Kristy Motte, Texas A&M College of Medicine
Purpose
Objective Structured Clinical Examinations (OSCEs) are central to assessing clinical competency in medical education. Despite their standardized structure, subjectivity in scoring particularly by standardized patients (SPs) may introduce grading inconsistency. In distributed campus models, variability in SP stringency or leniency can result in inequities that influence learner performance and downstream evaluation. This work seeks to identify patterns of inherent rater bias and propose strategies to improve objectivity in OSCE assessments.
Methods
We are conducting a retrospective analysis of OSCE data from Texas A&M College of Medicine. Our initial phase focuses on M1 and M2 pre-clinical OSCEs, where all students are graded on a pass/fail basis. We will evaluate whether certain SPs consistently rate students higher or lower, regardless of case or testing day. Using score distribution patterns, z-score normalization, and inter-rater comparisons, we aim to flag outlier raters whose evaluations may disproportionately impact student outcomes.
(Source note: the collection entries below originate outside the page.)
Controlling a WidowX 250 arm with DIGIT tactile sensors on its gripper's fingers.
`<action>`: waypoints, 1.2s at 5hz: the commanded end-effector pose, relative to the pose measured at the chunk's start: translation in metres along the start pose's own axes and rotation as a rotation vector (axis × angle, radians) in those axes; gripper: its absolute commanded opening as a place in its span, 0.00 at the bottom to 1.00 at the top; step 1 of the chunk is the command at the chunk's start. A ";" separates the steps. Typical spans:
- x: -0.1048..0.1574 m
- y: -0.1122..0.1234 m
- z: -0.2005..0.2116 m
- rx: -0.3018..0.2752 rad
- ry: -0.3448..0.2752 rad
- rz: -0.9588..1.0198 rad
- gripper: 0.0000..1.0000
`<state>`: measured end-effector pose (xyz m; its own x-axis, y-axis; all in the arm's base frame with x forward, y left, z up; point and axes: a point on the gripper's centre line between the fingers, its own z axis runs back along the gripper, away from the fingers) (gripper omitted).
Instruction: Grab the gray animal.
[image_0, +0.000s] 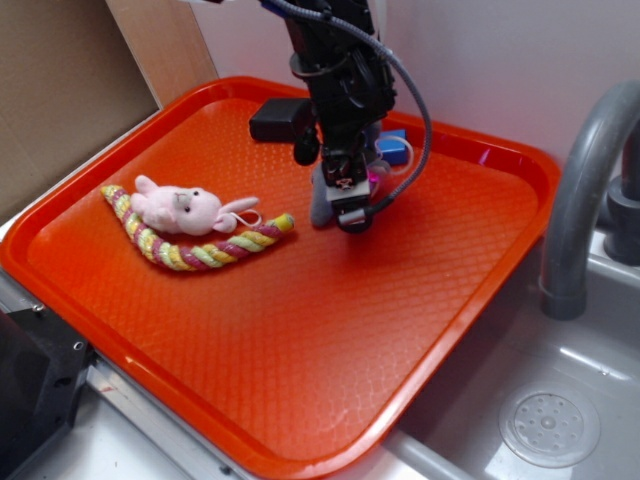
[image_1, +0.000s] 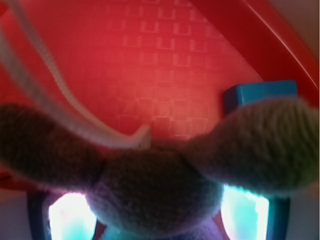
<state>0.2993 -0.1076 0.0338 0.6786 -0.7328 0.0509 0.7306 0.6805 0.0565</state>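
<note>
The gray animal (image_0: 321, 205) lies on the orange tray (image_0: 300, 380) near its far middle, mostly hidden by my arm. In the wrist view its gray plush body (image_1: 155, 195) fills the space between my fingers and touches both lit pads (image_1: 70, 220), with its ears spread to either side. Its white loop ring (image_1: 55, 95) trails up to the left. My gripper (image_0: 350, 208) is down at tray level, closed on the toy.
A blue block (image_0: 392, 148) sits just behind the gripper, also in the wrist view (image_1: 260, 92). A pink plush animal (image_0: 185, 208) lies on a striped rope (image_0: 205, 252) at the tray's left. A gray faucet (image_0: 590, 190) and sink (image_0: 548, 425) stand to the right.
</note>
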 end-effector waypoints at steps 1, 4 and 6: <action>0.001 -0.007 0.012 0.032 -0.014 0.021 0.00; -0.025 0.000 0.092 -0.074 0.045 0.343 0.00; -0.061 -0.028 0.156 0.012 0.035 0.613 0.00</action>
<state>0.2283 -0.0719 0.1760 0.9791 -0.2036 0.0043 0.2032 0.9782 0.0439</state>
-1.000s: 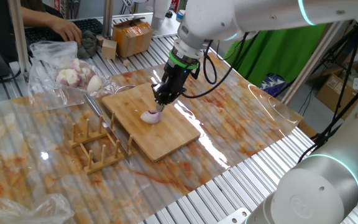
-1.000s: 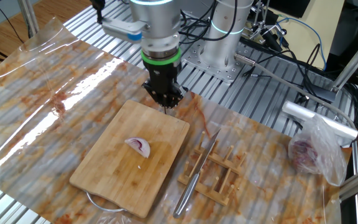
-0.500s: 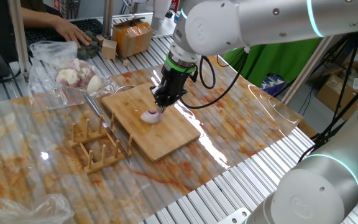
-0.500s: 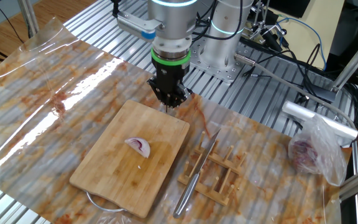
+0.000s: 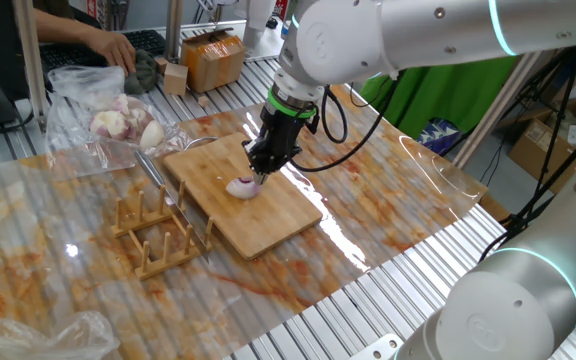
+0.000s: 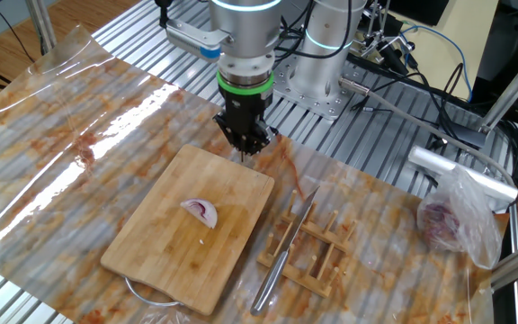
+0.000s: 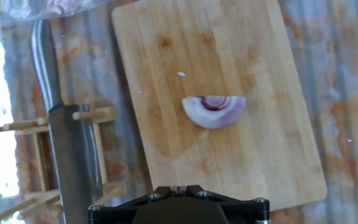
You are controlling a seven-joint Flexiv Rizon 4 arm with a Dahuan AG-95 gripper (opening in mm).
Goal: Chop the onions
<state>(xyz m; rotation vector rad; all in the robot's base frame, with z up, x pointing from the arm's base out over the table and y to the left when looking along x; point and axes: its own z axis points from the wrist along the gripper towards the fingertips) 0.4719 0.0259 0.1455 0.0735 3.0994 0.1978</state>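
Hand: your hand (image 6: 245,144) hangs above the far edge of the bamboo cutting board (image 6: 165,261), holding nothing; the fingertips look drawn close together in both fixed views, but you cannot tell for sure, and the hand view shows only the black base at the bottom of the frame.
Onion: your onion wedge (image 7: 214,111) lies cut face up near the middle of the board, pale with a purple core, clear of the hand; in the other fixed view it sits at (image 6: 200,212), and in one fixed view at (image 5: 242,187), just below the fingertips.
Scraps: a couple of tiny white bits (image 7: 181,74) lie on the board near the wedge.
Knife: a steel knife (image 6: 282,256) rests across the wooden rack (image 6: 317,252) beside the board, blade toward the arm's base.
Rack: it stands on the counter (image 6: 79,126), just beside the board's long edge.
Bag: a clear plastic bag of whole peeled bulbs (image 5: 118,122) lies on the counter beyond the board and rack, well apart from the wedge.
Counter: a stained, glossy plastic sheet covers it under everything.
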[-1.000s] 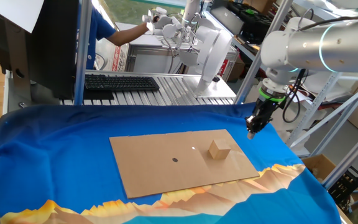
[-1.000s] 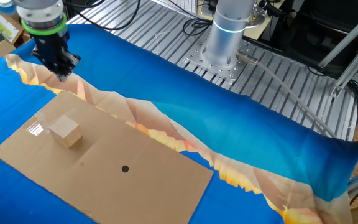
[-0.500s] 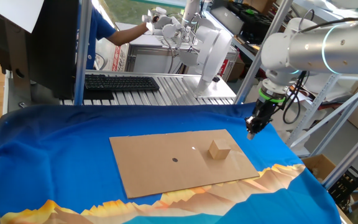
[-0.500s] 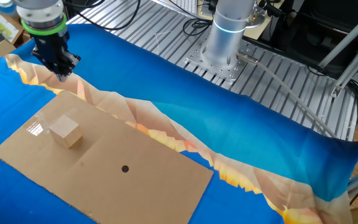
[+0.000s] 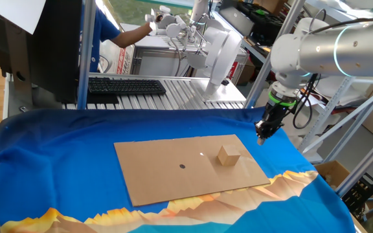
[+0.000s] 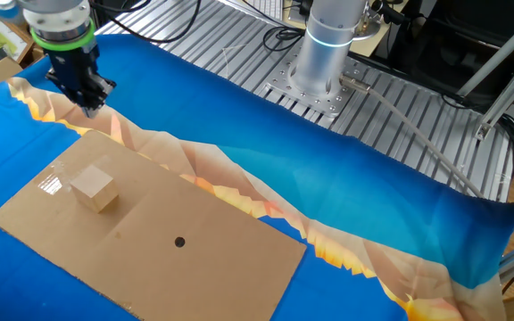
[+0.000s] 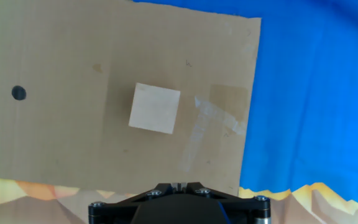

Subsequent phases will incorporate M3 OSCEs, which contribute to tiered grading (e.g., Pass, High Pass, Honors) and can significantly affect clerkship grades and residency competitiveness. We will assess whether observed SP-level variability persists across campuses and over time, and how it correlates with learner outcomes.
Results
Data collection is ongoing and preliminary analysis is underway. Identifying systematically stringent or lenient SPs could allow for more targeted rater training, real-time calibration, or weighting adjustments to ensure fairness.
Conclusion
This work aims to support equitable clinical assessment by reducing variability in SP scoring. By identifying and addressing rater bias institutions that utilize SP-based assessments in multi-site models can enhance the reliability and fairness of OSCEs, promoting accurate evaluation of learner competence regardless of testing location or SP assignment.